Regulation is a central part of trust-building in agrifood systems

Governments are in the unenviable position of having to develop policies and legislation to face this risk to agrifood systems that is hard to measure and predict.

The good news is that countries, regions and the international community are responding to the challenge food fraud presents. This provides an opportunity to learn from approaches and experiences adopted by others. In this section, we will present five regulatory strategies, from which countries can draw from to address food fraud and increase trust in their food systems. These strategies are based on i) food safety and quality frameworks, ii) consumer protection legislation, iii) contract law, iv) criminal law framework, and v) public-private collaboration (Roberts, Viinikainen & Bullon, forthcoming).

This grouping is simply intended to provide an orientation for developing national strategies that have common threads; however, there is considerable overlap and interdependence between each strategy. Additionally, these five categories are not comprehensive, and countries may have other approaches applicable to food fraud. Implicit in this section is the recommendation that national governments cannot fully address food fraud by just enacting a single law or a single strategy. Food-systems thinking about multiple strategies and coordinated effort amongst government agencies and with the private sector will be required for governments to successfully address food fraud and increase trust in agrifood systems.

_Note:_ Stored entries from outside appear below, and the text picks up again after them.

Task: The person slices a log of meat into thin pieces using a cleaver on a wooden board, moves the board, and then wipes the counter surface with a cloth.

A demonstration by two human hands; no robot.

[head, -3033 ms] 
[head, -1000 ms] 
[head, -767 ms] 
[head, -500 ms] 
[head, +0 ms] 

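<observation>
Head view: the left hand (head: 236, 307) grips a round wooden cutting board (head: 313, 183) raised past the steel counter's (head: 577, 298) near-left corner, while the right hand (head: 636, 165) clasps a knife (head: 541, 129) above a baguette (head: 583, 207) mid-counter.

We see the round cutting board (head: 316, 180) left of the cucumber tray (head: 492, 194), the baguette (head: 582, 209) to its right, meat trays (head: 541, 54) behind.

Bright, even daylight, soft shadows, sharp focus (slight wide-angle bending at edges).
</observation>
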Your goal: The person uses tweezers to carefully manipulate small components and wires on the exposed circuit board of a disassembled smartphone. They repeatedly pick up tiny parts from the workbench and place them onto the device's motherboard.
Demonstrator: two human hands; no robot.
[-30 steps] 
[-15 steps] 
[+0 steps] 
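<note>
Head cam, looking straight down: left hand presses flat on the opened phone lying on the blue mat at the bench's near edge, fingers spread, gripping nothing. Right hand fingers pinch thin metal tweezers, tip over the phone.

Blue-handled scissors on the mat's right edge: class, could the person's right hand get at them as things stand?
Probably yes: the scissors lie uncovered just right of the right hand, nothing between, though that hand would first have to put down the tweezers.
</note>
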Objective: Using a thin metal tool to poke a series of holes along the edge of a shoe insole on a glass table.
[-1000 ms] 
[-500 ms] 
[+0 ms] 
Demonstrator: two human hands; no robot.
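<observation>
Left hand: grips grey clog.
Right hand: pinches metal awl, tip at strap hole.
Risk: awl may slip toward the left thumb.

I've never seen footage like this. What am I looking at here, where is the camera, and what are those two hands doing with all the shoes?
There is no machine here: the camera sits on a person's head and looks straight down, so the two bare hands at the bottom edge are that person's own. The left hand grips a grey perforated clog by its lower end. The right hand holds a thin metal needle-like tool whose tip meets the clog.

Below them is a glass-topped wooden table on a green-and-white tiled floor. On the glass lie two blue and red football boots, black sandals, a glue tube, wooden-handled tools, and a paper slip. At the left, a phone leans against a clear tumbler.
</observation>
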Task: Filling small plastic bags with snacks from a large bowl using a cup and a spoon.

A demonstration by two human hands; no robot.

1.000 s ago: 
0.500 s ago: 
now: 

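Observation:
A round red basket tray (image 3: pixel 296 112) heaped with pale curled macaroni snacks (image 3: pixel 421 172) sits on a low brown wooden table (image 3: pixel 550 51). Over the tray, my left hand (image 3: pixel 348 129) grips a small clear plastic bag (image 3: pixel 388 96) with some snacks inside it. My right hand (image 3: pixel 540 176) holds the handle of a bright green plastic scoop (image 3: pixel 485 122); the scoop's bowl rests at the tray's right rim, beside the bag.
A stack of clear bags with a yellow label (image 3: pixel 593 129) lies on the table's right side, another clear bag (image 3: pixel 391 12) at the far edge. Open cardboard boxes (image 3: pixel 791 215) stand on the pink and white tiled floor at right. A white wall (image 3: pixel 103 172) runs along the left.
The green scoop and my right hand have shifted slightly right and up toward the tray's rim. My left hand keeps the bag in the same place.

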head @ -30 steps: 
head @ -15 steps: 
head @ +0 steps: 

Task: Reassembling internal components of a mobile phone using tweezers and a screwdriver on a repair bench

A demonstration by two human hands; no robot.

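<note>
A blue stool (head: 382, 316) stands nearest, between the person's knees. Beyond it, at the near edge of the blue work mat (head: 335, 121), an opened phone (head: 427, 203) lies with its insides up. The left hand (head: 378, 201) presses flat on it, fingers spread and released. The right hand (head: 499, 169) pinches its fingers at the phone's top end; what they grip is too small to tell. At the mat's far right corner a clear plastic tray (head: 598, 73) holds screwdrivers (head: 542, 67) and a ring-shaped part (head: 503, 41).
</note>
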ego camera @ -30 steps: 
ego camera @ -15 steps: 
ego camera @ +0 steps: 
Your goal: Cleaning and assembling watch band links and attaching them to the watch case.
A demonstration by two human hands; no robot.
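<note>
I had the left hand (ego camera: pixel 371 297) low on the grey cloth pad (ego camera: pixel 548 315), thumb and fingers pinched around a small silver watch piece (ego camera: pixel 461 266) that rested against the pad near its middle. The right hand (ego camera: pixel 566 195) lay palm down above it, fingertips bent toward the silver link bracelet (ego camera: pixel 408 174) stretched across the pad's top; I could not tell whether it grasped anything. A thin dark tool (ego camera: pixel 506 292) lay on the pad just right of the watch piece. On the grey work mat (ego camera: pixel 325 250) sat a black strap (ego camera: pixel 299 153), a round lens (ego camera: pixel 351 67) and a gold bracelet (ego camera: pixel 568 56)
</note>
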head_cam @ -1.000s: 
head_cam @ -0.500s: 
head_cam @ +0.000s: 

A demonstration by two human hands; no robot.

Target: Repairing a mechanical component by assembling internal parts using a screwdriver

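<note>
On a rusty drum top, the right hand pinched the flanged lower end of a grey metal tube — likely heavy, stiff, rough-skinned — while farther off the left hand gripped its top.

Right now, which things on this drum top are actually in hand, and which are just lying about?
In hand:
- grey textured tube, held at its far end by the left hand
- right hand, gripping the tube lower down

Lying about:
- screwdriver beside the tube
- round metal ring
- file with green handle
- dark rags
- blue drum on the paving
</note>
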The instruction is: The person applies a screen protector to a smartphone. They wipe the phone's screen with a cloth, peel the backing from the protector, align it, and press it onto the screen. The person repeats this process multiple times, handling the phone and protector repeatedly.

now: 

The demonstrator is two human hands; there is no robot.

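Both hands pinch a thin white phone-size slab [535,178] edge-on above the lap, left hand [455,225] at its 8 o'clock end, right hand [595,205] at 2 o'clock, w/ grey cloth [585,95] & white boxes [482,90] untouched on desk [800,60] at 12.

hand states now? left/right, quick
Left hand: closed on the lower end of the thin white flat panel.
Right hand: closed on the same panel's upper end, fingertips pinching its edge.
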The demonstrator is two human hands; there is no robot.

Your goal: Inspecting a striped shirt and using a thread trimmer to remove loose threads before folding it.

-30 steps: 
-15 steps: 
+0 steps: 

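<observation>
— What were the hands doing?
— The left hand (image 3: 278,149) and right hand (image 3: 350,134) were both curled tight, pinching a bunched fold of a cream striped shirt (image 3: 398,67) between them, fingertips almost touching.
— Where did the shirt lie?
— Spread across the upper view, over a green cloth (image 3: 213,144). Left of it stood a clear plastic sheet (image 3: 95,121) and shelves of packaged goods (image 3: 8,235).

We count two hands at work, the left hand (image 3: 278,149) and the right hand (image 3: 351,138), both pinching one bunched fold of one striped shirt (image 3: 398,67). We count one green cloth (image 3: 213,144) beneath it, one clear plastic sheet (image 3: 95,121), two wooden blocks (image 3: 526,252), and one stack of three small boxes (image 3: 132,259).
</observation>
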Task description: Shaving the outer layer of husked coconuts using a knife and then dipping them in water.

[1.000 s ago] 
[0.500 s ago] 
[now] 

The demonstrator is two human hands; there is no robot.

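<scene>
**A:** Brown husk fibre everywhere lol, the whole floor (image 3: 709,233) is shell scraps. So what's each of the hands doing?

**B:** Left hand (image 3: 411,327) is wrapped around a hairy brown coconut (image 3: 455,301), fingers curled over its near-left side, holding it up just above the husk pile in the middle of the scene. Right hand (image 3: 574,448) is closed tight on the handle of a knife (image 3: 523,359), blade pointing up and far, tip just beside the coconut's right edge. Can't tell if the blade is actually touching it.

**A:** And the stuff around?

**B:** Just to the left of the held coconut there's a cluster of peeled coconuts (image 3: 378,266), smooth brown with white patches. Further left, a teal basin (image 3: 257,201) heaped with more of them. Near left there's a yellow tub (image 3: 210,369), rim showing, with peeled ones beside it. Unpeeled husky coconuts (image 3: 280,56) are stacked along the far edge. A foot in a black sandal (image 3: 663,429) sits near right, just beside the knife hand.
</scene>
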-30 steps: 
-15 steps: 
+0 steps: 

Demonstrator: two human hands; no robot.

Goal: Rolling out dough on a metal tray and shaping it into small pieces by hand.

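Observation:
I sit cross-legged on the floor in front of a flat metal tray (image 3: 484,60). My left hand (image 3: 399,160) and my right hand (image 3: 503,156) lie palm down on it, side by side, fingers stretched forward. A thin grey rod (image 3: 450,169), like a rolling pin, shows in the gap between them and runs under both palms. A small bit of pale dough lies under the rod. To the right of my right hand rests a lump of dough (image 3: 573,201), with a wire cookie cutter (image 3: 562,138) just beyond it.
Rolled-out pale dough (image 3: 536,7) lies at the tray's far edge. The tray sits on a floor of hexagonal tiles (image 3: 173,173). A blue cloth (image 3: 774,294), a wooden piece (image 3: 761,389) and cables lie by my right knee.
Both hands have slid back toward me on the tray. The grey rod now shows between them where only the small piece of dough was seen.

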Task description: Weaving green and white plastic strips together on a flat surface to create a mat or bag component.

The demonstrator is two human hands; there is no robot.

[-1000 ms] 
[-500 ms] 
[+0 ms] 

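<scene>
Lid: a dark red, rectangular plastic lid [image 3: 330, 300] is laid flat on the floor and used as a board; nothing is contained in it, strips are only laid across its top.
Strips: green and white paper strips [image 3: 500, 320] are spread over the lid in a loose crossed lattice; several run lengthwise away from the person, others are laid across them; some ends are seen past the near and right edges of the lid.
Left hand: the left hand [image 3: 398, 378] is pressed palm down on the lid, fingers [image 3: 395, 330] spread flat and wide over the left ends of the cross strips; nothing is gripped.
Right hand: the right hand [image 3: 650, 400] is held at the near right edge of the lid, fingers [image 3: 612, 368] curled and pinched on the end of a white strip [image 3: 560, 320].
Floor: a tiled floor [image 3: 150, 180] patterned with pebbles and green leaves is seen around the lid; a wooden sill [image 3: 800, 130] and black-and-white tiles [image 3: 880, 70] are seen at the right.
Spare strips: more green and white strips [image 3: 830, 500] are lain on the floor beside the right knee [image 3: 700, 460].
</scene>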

Regardless of the overall strategy chosen, countries may find it useful to define “food fraud” in their legal frameworks, potentially relying on the defining elements of intentionality, deception and undue advantage. While a legal definition for food fraud is not strictly necessary to combat food fraud – essentially all actions that would be classified as “food fraud” are already prohibited in most if not all national legal frameworks – an agreed definition may still carry significant benefits in clarifying the regulators’ intent and be conducive to galvanizing action and support for the chosen regulatory strategies.

Food safety and quality is the “traditional” home of legislation countering food fraud, especially, but not limited, when the fraud poses a health risk. Many countries regulate food fraud within the framework of food safety and quality legislation, including rules on standard-setting, labelling and quality control. These can contribute to preventing food fraud, and also to establish legal grounds for surveillance, control, enforcement and even prosecution. The main limitation under this approach is that it may be less effective in cases where food fraud does not pose a direct health risk, as the system is built to capture certain, mostly known, issues endangering food safety, which may not be equally applicable to catch what the fraudsters are doing.

Consumer protection legislation offers a number of options for governments to protect consumers from food fraud. The crux of the legal protection in this subject area is that consumers should have the right no to be deceived by products and services which do not meet their expectations, to receive accurate and sufficient information regarding the product or service they want to purchase, and to seek redress against fraud and other unfair trade practices. Relying on consumer protection legislation, consumers may try to remedy food fraud directly by suing the offending food operators for fraudulent practices. Limitations of this approach comes from the capabilities and knowledge of consumers in relying the tools at their disposal, and the knowledge and capacity of consumer protection agencies to recognize and react to food fraud.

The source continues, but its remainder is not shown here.